*Requirement*. The answer must be the full listing, reproduced word for word.

====================

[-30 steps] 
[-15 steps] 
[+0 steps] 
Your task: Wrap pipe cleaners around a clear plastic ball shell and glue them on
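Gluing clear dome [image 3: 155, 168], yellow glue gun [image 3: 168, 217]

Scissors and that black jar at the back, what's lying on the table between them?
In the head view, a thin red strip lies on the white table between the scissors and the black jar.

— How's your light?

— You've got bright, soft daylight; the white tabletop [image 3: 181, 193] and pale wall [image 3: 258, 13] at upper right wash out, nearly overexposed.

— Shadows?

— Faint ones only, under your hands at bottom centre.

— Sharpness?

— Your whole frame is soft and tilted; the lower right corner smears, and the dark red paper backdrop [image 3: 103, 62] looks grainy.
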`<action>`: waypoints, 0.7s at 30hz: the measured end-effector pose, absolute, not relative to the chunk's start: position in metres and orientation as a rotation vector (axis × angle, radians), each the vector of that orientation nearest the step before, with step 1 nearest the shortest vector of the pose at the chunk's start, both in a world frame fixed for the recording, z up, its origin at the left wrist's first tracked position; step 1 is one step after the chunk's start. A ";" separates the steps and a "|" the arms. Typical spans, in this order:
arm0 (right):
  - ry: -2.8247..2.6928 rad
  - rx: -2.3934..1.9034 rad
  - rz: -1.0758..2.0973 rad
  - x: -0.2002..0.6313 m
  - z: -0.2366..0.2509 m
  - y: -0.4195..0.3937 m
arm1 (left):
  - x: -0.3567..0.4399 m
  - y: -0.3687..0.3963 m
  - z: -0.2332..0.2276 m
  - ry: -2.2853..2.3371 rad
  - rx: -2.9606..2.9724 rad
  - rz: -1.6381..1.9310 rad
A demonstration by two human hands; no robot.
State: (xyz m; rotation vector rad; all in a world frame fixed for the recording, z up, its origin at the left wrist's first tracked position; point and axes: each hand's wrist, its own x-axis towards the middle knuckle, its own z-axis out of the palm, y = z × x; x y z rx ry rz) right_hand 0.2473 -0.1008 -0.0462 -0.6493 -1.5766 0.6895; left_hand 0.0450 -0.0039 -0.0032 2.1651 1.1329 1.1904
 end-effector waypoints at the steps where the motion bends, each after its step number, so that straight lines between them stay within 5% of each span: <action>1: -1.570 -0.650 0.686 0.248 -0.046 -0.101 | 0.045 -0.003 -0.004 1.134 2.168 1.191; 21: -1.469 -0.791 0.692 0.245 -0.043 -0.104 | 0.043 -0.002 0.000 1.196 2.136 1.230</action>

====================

*Output below*.
[-30 steps] 
[-15 steps] 
[+0 steps] 
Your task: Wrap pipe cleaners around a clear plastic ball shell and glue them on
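Gluing clear dome [image 3: 155, 168], yellow glue gun [image 3: 168, 217]

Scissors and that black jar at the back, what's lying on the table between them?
In the head view, a thin red strip lies on the white table between the scissors and the black jar.

— How's your light?

— You've got bright, soft daylight; the white tabletop [image 3: 181, 193] and pale wall [image 3: 258, 13] at upper right wash out, nearly overexposed.

— Shadows?

— Faint ones only, under your hands at bottom centre.

— Sharpness?

— Your whole frame is soft and tilted; the lower right corner smears, and the dark red paper backdrop [image 3: 103, 62] looks grainy.
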`<action>`: waypoints, 0.7s at 30hz: the measured end-effector pose, absolute, not relative to the chunk's start: position in metres and orientation as a rotation vector (axis × angle, radians), each the vector of that orientation nearest the step before, with step 1 nearest the shortest vector of the pose at the chunk's start, both in a world frame fixed for the recording, z up, its origin at the left wrist's first tracked position; step 1 is one step after the chunk's start. A ";" separates the steps and a "|" the arms. Typical spans, in this order:
arm0 (right):
  - ry: -2.8247..2.6928 rad
  - rx: -2.3934..1.9034 rad
  - rz: -1.0758..2.0973 rad
  - x: -0.2002..0.6313 m
  - z: -0.2366..0.2509 m
  - y: -0.4195..0.3937 m
arm1 (left):
  - x: -0.3567..0.4399 m
  - y: -0.3687..0.3963 m
  - z: -0.2332..0.2276 m
  - ry: -2.2853..2.3371 rad
  - rx: -2.9606..2.9724 rad
  - rz: -1.6381..1.9310 rad
A demonstration by two human hands; no robot.
State: (xyz m; rotation vector rad; all in a world frame fixed for the recording, z up, its origin at the left wrist's first tracked position; point and axes: each hand's wrist, its own x-axis towards the middle knuckle, its own z-axis out of the palm, y = z × x; x y z rx ry rz) right_hand 0.2473 -0.1008 -0.0462 -0.6493 -1.5766 0.6895; left_hand 0.0450 -0.0039 -0.0032 2.1651 1.1329 1.1904
 end-effector waypoints at the steps where the motion bends, each after its step number, so that straight lines between them stay within 5% of each span: <action>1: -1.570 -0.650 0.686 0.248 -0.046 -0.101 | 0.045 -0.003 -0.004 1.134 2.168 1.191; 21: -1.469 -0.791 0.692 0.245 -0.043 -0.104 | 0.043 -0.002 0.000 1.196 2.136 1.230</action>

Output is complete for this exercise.